Eye-Catching Book Covers

I saw this article in my Twitter #Discover feed nestled between an article about some busy-body Americans who fear that the Austrian tradition of the Krampus (link to a video of the annual Krampuslauf in Graz, Austria in case you are unfamiliar with Austrian traditions) is going to corrupt the children–because. . .the Devil, that’s why–and some anecdotal tweets about the best books of 2013. Between all this chaos of moral uproar and best of lists, I found Flavorwire’s “Best Book Covers of 2013“, which made me wonder if this year was really not that great of a year for book covers. Or maybe I just disagree with them on what the criteria are for a good book cover. Although, I’m not going to outright say that because I directly linked to them and I think that they have a right to an opinion, just as anyone else does.
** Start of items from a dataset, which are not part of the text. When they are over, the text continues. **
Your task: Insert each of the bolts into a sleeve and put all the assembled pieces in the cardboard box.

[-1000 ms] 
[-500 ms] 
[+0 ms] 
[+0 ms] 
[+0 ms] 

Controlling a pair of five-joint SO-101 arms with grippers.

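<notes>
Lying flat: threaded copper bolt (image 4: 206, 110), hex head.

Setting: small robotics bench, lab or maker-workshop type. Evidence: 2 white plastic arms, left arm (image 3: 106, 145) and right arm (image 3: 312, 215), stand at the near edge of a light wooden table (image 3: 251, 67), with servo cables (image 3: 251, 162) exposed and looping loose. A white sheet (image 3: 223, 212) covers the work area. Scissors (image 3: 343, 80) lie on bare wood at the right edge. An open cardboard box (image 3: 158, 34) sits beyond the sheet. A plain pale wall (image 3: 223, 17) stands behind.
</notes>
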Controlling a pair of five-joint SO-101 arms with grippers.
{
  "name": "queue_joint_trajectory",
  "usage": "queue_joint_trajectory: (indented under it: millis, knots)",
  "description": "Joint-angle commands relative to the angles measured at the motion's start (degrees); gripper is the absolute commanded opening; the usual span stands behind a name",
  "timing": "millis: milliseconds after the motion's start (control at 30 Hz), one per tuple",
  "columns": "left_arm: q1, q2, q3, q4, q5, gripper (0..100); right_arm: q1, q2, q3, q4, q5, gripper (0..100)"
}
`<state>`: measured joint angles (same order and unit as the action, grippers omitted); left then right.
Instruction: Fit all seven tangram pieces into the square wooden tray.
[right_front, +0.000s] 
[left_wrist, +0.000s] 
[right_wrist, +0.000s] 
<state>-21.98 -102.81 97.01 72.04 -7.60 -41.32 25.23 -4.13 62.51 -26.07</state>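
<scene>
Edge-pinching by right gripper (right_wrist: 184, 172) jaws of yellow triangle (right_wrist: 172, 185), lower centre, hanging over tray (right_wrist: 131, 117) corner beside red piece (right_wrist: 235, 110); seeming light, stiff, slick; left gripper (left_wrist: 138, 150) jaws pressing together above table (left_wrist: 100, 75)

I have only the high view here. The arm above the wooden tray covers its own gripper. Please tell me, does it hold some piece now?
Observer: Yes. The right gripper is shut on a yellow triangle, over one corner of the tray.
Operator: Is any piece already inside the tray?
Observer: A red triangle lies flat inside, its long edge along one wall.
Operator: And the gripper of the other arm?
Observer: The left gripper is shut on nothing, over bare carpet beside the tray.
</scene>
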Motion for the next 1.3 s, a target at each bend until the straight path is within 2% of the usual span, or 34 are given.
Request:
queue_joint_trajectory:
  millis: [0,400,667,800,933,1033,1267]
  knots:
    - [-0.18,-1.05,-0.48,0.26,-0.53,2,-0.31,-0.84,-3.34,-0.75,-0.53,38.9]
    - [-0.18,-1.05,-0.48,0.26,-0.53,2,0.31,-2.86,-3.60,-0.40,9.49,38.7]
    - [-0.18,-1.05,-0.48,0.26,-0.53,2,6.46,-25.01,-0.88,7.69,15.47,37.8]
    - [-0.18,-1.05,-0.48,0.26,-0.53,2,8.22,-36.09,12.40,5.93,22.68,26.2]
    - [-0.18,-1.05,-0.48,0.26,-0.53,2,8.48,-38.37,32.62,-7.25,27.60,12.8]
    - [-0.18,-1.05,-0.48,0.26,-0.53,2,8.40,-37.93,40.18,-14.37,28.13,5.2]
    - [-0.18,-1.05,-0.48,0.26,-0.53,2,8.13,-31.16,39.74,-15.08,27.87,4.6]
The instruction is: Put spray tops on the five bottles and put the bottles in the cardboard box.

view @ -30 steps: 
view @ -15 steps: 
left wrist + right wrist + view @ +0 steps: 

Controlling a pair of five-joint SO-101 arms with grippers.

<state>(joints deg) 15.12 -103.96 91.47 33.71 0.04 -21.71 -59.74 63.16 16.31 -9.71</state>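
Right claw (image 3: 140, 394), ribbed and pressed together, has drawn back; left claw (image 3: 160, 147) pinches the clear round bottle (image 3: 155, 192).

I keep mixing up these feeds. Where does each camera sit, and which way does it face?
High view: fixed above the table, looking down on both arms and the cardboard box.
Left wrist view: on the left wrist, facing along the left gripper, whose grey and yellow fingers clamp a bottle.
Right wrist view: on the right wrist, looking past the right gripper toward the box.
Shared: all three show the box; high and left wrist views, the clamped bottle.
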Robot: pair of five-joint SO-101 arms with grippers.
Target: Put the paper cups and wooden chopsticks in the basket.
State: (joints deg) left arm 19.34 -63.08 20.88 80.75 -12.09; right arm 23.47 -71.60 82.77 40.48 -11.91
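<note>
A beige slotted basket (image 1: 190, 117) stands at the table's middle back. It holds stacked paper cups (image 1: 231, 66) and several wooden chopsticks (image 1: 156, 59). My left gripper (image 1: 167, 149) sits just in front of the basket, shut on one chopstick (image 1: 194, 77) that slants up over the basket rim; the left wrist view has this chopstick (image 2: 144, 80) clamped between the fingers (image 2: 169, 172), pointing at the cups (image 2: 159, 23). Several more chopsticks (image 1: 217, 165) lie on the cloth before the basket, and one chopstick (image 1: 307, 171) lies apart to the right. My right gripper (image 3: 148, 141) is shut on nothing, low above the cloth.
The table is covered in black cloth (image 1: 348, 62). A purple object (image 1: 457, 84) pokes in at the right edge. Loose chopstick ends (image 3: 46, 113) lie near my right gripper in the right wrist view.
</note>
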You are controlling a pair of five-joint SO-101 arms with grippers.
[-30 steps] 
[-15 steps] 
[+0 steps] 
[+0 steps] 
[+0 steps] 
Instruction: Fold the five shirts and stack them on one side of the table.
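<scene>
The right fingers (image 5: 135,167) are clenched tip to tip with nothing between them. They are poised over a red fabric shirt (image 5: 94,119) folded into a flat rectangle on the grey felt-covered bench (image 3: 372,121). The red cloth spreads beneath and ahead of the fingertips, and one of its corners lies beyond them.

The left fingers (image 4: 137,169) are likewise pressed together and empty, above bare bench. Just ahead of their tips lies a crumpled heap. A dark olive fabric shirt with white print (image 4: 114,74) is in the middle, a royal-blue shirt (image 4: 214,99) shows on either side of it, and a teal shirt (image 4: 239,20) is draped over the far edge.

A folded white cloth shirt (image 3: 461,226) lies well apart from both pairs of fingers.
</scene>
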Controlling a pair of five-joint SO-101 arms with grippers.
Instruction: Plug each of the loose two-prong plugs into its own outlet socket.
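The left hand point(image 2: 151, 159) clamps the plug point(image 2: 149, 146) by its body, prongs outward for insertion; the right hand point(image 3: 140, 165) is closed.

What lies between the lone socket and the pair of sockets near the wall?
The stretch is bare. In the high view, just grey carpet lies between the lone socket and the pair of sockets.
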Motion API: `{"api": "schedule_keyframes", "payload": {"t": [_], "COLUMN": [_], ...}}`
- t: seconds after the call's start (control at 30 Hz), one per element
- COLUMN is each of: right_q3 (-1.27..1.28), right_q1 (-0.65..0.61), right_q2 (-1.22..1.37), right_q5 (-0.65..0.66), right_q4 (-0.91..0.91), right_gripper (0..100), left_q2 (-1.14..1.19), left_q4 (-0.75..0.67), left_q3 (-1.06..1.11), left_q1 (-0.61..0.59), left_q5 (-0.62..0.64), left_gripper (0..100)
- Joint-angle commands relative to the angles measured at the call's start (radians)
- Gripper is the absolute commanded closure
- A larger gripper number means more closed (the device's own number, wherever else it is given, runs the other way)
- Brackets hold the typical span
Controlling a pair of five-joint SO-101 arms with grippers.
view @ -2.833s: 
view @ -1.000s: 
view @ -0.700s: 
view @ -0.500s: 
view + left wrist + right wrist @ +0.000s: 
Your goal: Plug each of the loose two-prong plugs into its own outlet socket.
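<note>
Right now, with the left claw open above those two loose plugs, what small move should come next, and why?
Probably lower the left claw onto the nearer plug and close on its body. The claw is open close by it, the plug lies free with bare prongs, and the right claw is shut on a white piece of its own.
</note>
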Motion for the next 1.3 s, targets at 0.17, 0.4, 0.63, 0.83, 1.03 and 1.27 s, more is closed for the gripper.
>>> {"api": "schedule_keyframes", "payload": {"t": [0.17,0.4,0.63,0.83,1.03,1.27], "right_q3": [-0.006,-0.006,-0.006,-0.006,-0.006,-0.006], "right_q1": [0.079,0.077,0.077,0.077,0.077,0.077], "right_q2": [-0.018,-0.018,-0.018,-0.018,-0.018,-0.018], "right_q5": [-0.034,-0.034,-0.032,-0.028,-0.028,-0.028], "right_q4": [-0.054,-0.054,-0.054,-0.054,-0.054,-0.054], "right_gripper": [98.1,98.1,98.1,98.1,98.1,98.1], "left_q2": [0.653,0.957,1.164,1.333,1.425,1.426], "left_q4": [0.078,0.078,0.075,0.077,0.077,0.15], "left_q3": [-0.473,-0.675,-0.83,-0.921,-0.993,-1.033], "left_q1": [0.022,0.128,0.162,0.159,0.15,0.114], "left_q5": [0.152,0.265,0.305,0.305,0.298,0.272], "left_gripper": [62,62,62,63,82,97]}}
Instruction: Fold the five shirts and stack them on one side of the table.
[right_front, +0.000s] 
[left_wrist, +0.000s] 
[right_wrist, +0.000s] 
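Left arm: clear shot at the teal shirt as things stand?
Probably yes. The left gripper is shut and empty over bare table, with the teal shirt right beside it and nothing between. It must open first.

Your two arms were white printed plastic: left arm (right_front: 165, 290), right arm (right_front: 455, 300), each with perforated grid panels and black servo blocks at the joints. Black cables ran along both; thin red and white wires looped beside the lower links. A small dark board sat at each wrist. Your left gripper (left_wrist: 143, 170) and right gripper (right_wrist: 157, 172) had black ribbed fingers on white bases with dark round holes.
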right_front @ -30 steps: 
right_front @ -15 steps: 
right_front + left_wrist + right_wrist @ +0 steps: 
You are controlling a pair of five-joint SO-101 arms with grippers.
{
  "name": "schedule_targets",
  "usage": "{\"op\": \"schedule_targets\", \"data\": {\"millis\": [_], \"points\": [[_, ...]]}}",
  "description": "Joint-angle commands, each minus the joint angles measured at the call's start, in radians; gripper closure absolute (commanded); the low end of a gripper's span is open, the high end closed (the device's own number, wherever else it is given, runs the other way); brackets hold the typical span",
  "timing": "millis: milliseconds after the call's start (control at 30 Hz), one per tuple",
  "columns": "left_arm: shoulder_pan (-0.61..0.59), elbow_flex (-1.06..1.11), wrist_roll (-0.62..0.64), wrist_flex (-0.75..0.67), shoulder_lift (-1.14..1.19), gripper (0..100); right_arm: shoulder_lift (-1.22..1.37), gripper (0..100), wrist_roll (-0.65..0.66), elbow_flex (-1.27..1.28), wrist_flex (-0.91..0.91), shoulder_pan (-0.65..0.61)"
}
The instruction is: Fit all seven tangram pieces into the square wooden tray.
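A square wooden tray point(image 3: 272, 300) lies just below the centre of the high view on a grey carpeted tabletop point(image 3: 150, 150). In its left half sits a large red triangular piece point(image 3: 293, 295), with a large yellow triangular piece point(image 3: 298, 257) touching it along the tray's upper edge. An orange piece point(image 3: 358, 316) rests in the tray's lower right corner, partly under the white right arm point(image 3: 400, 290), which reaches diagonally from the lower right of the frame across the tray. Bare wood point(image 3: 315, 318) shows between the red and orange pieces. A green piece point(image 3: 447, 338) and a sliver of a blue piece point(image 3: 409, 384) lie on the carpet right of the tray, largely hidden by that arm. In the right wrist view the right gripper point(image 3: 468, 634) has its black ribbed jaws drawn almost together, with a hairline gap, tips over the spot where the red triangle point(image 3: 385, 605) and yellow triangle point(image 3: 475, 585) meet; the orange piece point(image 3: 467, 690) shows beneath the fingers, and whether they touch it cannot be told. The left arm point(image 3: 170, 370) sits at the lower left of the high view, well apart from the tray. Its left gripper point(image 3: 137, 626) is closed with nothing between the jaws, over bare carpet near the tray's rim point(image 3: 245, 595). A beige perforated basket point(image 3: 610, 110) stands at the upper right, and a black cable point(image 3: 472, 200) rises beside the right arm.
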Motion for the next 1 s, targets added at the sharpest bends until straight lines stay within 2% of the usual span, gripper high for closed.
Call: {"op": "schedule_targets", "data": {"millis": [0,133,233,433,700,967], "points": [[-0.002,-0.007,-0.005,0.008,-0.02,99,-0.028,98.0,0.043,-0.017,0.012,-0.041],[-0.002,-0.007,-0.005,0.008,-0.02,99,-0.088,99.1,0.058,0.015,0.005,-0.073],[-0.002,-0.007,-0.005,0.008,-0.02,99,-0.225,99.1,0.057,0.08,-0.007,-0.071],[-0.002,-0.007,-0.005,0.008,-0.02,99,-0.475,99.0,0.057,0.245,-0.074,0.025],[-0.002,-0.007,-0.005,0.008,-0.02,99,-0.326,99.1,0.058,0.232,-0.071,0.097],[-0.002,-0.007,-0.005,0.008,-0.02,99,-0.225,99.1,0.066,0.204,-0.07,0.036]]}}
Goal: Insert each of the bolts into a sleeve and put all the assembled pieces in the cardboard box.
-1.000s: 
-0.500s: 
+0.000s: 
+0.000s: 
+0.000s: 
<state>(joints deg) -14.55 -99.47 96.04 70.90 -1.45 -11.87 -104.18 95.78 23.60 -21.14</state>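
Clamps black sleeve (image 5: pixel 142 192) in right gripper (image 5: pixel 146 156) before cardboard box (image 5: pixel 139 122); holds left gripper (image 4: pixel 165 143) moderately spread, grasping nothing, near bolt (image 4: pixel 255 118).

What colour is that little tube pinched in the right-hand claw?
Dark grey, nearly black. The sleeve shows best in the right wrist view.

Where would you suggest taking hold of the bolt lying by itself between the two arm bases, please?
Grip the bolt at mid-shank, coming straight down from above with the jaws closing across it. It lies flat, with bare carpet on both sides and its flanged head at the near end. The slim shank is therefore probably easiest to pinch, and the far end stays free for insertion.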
Also, I haven’t seen all the book covers of 2013, so maybe I can’t really say that this year was just not a good year for book covers. (But I kind of said it anyway, so oh well.)

But Flavorwire’s article has inspired me to write my own list of good book covers–as in, the book covers that would make me actually pick up a book and read the plot description or the first page. So this–Nikki’s list of Good Book Covers through the Ages (classic reprints and alternate covers also included)–now exists.

1.) No Saints or Angels, by Ivan Klima (English edition)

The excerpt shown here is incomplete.